Line by line, give the data again exactly as it appears, but without pictures.

# # #

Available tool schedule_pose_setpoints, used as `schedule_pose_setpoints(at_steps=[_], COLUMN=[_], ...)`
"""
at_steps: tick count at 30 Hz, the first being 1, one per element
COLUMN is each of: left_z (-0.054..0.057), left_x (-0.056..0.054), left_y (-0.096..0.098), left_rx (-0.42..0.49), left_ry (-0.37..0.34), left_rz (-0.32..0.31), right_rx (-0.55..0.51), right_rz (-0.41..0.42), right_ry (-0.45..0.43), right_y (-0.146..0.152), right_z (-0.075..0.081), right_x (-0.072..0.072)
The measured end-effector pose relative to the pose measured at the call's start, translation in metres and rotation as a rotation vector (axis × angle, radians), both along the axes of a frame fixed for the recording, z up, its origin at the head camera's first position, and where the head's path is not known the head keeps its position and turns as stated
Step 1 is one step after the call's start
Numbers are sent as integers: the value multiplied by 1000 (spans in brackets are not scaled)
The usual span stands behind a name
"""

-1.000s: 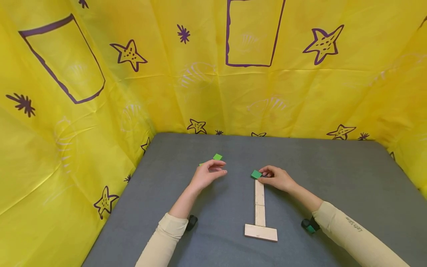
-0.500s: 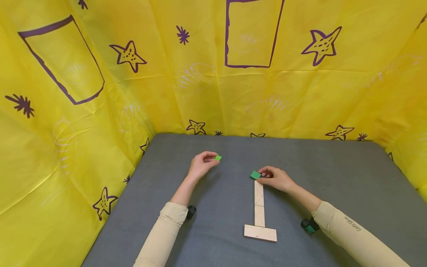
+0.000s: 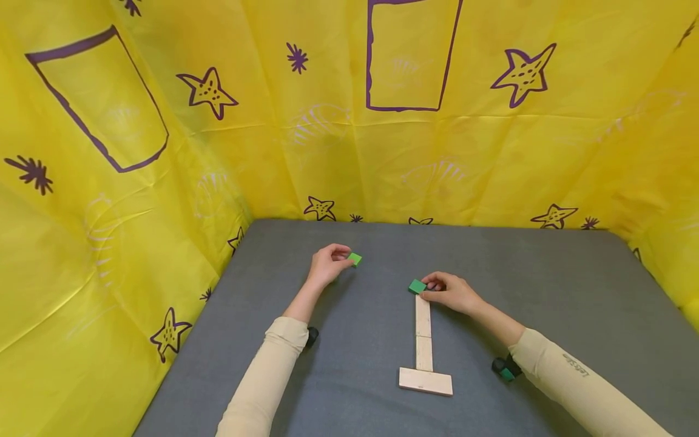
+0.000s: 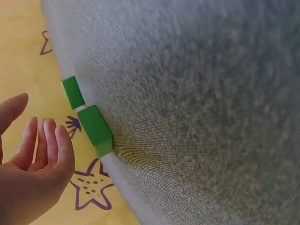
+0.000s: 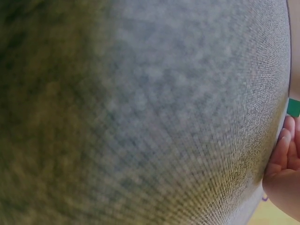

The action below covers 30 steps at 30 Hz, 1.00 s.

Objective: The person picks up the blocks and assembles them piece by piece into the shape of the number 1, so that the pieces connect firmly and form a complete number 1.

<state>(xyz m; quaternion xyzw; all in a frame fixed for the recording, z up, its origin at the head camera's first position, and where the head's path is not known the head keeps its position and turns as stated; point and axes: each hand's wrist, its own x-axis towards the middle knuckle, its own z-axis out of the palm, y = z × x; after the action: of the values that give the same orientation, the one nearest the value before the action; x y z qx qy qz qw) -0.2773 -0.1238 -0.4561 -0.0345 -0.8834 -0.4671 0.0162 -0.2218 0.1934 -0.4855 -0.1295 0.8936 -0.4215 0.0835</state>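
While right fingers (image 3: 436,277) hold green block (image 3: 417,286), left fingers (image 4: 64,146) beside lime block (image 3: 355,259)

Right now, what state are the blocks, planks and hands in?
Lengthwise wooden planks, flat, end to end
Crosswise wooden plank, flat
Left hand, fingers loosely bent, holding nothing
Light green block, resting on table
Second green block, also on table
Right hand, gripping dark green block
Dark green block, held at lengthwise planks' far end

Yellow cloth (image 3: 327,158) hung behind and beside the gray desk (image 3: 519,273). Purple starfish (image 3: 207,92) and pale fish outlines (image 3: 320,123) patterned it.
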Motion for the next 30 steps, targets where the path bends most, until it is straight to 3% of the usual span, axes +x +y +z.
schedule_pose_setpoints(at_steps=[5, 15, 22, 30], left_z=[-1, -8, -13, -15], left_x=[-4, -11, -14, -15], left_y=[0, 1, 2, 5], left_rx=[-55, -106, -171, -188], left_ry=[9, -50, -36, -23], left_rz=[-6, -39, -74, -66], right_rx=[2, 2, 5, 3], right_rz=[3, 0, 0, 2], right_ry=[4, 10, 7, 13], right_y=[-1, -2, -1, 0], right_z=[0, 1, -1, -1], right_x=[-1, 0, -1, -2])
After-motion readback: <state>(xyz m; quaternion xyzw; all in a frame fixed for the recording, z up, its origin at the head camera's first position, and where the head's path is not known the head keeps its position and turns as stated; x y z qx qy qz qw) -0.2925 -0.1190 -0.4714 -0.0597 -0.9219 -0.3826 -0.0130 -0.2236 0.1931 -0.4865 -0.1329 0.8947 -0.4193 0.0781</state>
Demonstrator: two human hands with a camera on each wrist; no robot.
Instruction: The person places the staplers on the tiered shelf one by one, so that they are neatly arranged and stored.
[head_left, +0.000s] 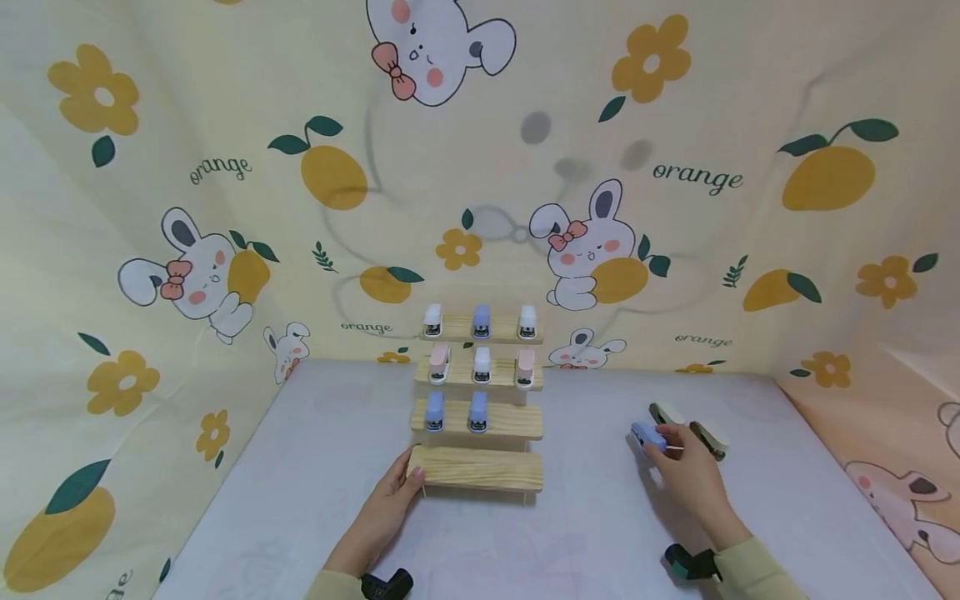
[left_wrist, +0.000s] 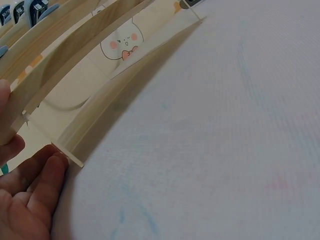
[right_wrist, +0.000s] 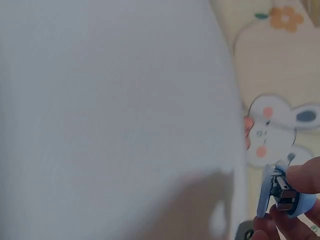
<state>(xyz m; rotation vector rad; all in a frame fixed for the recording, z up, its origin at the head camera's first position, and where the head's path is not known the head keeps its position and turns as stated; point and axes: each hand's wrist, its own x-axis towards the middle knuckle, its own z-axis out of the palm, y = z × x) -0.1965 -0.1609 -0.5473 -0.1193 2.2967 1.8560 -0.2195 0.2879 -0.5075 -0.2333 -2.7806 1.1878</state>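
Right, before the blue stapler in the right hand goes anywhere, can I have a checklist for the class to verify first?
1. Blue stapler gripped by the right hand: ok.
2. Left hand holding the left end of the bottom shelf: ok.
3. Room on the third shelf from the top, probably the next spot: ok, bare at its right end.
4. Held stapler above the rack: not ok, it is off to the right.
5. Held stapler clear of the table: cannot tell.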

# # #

» **Solved problem**:
Available tool schedule_pose_setpoints, used as `schedule_pose_setpoints(at_steps=[_], COLUMN=[_], ...)`
"""
at_steps: tick count at 30 Hz, the first being 1, one per element
COLUMN is each of: left_z (-0.054..0.057), left_x (-0.056..0.054), left_y (-0.096..0.098), left_rx (-0.42..0.49), left_ry (-0.37..0.34), left_rz (-0.32..0.31), right_rx (-0.55..0.51), right_rz (-0.41..0.42), right_ry (-0.45..0.43), right_y (-0.146..0.152), right_z (-0.075..0.081), right_x (-0.072..0.072)
The measured end-effector pose relative to the pose measured at the call's start, translation in metres and rotation as a rotation vector (axis × angle, radians), both along the axes of a frame fixed for the recording, z up, its origin at the head camera's first position, and where the head's path is not known the head keeps its position and turns as stated
Step 1 is one step after the call's start
Numbers are sent as integers: the value multiplied by 1000 (spans in brackets are not scaled)
The usual span stands behind a name
"""

-1.000s: 
-0.500s: 
+0.000s: 
+0.000s: 
+0.000s: 

The action below covers 30 steps at 30 Hz, 1.00 s.

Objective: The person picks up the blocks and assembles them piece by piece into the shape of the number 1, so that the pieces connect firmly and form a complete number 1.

<state>(xyz m; quaternion xyzw; all in a frame fixed for the recording, z up, its origin at the head camera's first position, and where the head's path is not known the head keeps its position and turns as stated; point and axes: each hand's wrist, its own x-axis towards the middle knuckle, its own z-axis out of the palm, y = z × x; after the action: of the values that give the same orientation, the one nearest the value before the action; x y z qx qy qz qw) -0.2773 -0.1238 -0.4561 -0.0345 -0.8834 -0.4671 0.0162 -0.2218 0.1934 -0.4855 -0.1295 0.8936 -0.4215 0.0835</state>
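While right fingers (image 3: 436,277) hold green block (image 3: 417,286), left fingers (image 4: 64,146) beside lime block (image 3: 355,259)

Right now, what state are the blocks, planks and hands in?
Lengthwise wooden planks, flat, end to end
Crosswise wooden plank, flat
Left hand, fingers loosely bent, holding nothing
Light green block, resting on table
Second green block, also on table
Right hand, gripping dark green block
Dark green block, held at lengthwise planks' far end

Yellow cloth (image 3: 327,158) hung behind and beside the gray desk (image 3: 519,273). Purple starfish (image 3: 207,92) and pale fish outlines (image 3: 320,123) patterned it.
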Motion for the next 30 steps, targets where the path bends most, until it is straight to 3% of the usual span, axes +x +y +z.
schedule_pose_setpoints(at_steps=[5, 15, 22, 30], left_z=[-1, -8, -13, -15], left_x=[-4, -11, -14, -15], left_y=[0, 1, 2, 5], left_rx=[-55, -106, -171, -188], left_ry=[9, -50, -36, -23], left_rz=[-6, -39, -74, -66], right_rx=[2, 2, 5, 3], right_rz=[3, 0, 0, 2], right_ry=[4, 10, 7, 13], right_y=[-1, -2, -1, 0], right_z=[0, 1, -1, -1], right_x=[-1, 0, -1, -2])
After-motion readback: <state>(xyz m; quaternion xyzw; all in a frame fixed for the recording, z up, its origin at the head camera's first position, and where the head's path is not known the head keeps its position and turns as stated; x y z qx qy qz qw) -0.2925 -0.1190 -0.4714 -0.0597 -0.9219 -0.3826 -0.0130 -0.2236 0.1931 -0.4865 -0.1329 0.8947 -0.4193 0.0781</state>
Demonstrator: two human hands with a camera on each wrist; no robot.
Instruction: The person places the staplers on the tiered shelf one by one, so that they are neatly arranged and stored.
[head_left, +0.000s] 
[left_wrist, +0.000s] 
[right_wrist, +0.000s] 
<state>(xyz m; rotation vector rad; all in a frame fixed for the recording, z up, its origin at the head camera's first position, and where the head's path is not known the head keeps its position and turns as stated; point and axes: each hand's wrist, its own x-axis towards the middle knuckle, its own z-axis out of the palm, y = z × x) -0.1965 -0.1609 -0.5473 -0.1193 2.2967 1.8560 -0.2195 0.2879 -0.5075 -0.2333 -2.7806 1.1878</state>
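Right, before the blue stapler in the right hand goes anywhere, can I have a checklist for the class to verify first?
1. Blue stapler gripped by the right hand: ok.
2. Left hand holding the left end of the bottom shelf: ok.
3. Room on the third shelf from the top, probably the next spot: ok, bare at its right end.
4. Held stapler above the rack: not ok, it is off to the right.
5. Held stapler clear of the table: cannot tell.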

What this exercise needed has been supplied.